### Provided material
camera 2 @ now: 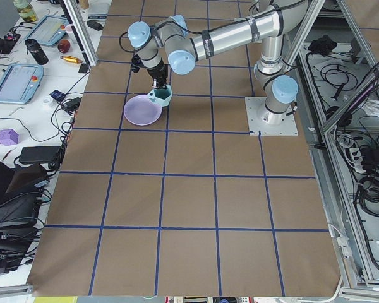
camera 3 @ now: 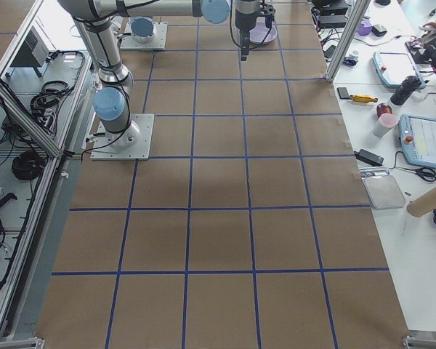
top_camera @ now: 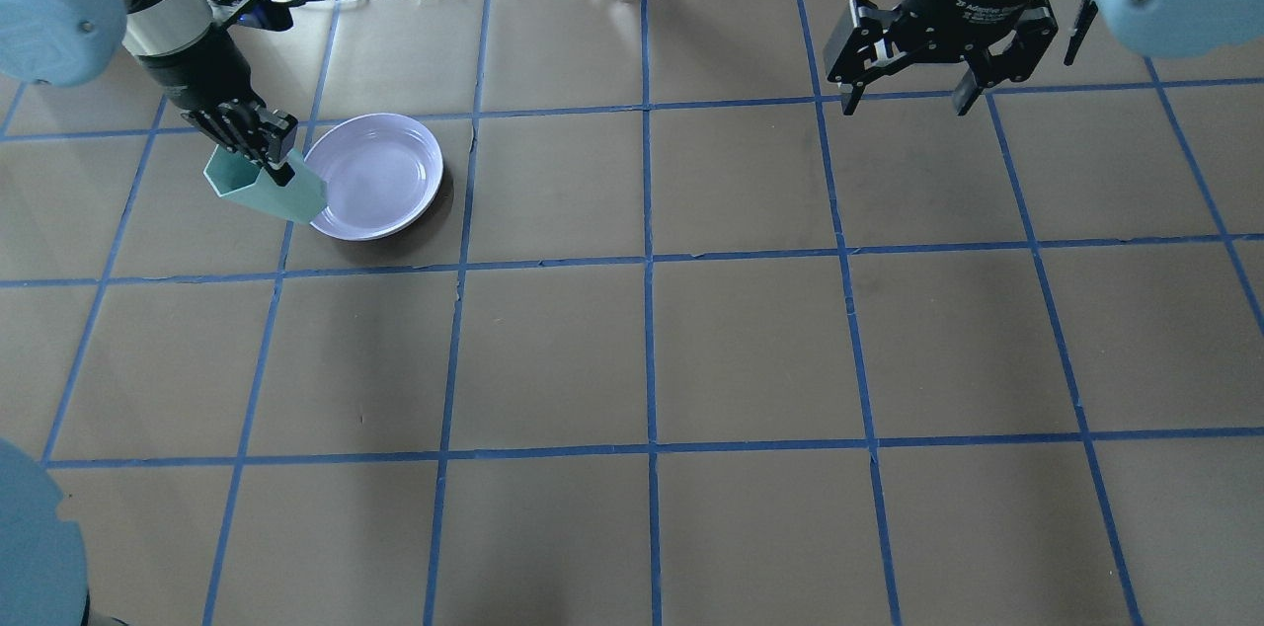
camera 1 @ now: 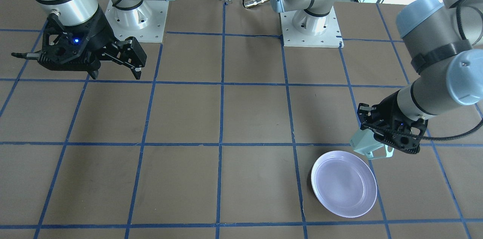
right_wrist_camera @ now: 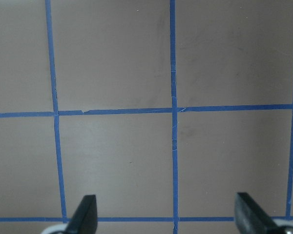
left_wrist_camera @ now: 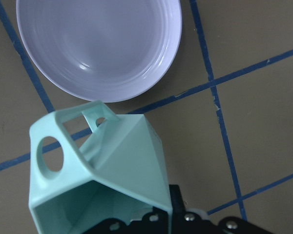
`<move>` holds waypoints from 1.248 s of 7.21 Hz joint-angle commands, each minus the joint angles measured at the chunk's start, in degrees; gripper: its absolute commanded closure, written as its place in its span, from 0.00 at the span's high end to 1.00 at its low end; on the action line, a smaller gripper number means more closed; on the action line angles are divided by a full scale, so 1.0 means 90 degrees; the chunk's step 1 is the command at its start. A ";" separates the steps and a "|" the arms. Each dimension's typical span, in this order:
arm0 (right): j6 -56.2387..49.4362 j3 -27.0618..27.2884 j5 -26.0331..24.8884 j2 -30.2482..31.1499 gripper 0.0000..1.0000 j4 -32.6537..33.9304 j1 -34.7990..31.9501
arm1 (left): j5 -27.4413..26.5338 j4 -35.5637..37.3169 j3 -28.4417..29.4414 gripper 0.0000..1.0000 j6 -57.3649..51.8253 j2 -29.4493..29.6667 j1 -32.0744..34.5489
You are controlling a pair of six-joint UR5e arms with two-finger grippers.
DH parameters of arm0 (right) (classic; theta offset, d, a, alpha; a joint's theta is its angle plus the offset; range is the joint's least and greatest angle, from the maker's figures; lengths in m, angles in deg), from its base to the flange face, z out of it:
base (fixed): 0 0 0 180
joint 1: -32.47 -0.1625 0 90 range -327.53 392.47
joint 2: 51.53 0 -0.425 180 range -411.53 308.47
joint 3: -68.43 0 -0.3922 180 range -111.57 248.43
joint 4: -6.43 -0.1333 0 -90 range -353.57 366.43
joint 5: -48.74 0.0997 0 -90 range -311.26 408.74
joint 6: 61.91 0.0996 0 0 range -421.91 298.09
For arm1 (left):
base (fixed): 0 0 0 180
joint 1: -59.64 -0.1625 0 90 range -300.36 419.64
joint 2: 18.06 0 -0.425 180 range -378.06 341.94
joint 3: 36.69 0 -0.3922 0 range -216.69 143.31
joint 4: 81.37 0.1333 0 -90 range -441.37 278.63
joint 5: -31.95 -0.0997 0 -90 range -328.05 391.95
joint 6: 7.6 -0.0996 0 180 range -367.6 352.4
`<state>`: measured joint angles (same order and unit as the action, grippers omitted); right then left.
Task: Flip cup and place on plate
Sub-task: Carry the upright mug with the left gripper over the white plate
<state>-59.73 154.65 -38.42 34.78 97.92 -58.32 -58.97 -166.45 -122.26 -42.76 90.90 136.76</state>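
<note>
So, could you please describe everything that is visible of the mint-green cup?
The cup is a pale mint-green faceted mug with a smooth, matte look. It has a hexagonal rim and an angular handle pierced by a round hole. Inside it looks empty. The left gripper holds it by one wall of the rim, tilted, with the mouth toward the wrist. It appears lifted off the table, beside the edge of the lavender plate. Whether it touches the plate cannot be told.

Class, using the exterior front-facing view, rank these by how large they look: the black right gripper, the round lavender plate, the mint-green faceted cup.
Largest: black right gripper, though it hangs above the table, which may inflate it.
Middle: round lavender plate.
Smallest: mint-green faceted cup, partly covered by the left gripper.
</note>
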 commanded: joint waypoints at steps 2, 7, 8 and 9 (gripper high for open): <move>0.0002 0.0000 -0.0003 0.0000 1.00 0.0000 0.0000 | -0.0220 0.0478 0.0530 0.00 -0.0038 0.0742 0.0473; 0.0002 0.0000 -0.0003 0.0000 1.00 0.0000 0.0000 | -0.1388 0.0439 0.1352 0.00 -0.0116 0.1681 0.1128; -0.0007 0.0010 -0.0003 0.0000 1.00 0.0000 0.0000 | -0.1441 0.0449 0.1343 0.00 -0.0136 0.1740 0.1128; -0.0007 0.0000 -0.0003 0.0000 1.00 0.0000 0.0000 | -0.1432 0.0449 0.1343 0.00 -0.0136 0.1808 0.1128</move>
<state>-59.77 154.68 -38.45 34.78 97.92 -58.32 -71.27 -162.40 -110.28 -43.86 106.35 146.82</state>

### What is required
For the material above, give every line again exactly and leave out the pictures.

### Response for this exercise
camera 2 @ now: 
camera 3 @ now: 
top_camera @ now: 
camera 1 @ now: 
right_wrist_camera @ now: 
left_wrist_camera @ now: 
`<move>` holds waypoints from 1.248 s of 7.21 Hz joint-angle commands, each minus the joint angles measured at the chunk's start, in degrees; gripper: its absolute commanded closure, written as its place in its span, from 0.00 at the span's high end to 1.00 at its low end; on the action line, a smaller gripper number means more closed; on the action line angles are divided by a full scale, so 1.0 means 90 degrees; the chunk's step 1 is the command at its start. A ";" separates the steps and a "|" the arms. Each dimension's typical span, in this order:
arm0 (right): j6 -56.2387..49.4362 j3 -27.0618..27.2884 j5 -26.0331..24.8884 j2 -30.2482..31.1499 gripper 0.0000..1.0000 j4 -32.6537..33.9304 j1 -34.7990..31.9501
arm1 (left): j5 -27.4413..26.5338 j4 -35.5637..37.3169 j3 -28.4417..29.4414 gripper 0.0000..1.0000 j6 -57.3649..51.8253 j2 -29.4493..29.6667 j1 -32.0744..34.5489
You are controlling a pair of six-joint UR5e arms with two-finger grippers.
DH parameters of arm0 (right) (classic; theta offset, d, a, alpha; a joint's theta is its angle plus the offset; range is the joint's least and greatest angle, from the maker's figures; lengths in m, angles in deg), from its base to the flange face, z out of it:
base (fixed): 0 0 0 180
joint 1: -32.47 -0.1625 0 90 range -327.53 392.47
joint 2: 51.53 0 -0.425 180 range -411.53 308.47
joint 3: -68.43 0 -0.3922 180 range -111.57 248.43
joint 4: -6.43 -0.1333 0 -90 range -353.57 366.43
joint 5: -48.74 0.0997 0 -90 range -311.26 408.74
joint 6: 61.91 0.0996 0 0 range -421.91 298.09
For arm1 (left):
base (fixed): 0 0 0 180
joint 1: -59.64 -0.1625 0 90 range -300.36 419.64
joint 2: 18.06 0 -0.425 180 range -378.06 341.94
joint 3: 36.69 0 -0.3922 0 range -216.69 143.31
joint 4: 81.37 0.1333 0 -90 range -441.37 278.63
joint 5: -31.95 -0.0997 0 -90 range -328.05 391.95
joint 6: 7.6 -0.0996 0 180 range -367.6 352.4
`<state>`: measured joint angles (same order and unit as the action, grippers omitted); right then left.
Task: Flip cup and place on plate
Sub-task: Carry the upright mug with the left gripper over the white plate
<state>-59.73 154.65 -38.42 34.78 97.92 -58.32 -58.97 -166.45 -122.26 -42.76 90.90 136.76</state>
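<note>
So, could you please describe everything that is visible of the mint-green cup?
The cup is a pale mint-green faceted mug with a smooth, matte look. It has a hexagonal rim and an angular handle pierced by a round hole. Inside it looks empty. The left gripper holds it by one wall of the rim, tilted, with the mouth toward the wrist. It appears lifted off the table, beside the edge of the lavender plate. Whether it touches the plate cannot be told.

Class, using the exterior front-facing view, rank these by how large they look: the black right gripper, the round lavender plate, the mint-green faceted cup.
Largest: black right gripper, though it hangs above the table, which may inflate it.
Middle: round lavender plate.
Smallest: mint-green faceted cup, partly covered by the left gripper.
</note>
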 commanded: joint waypoints at steps 2, 7, 8 and 9 (gripper high for open): <move>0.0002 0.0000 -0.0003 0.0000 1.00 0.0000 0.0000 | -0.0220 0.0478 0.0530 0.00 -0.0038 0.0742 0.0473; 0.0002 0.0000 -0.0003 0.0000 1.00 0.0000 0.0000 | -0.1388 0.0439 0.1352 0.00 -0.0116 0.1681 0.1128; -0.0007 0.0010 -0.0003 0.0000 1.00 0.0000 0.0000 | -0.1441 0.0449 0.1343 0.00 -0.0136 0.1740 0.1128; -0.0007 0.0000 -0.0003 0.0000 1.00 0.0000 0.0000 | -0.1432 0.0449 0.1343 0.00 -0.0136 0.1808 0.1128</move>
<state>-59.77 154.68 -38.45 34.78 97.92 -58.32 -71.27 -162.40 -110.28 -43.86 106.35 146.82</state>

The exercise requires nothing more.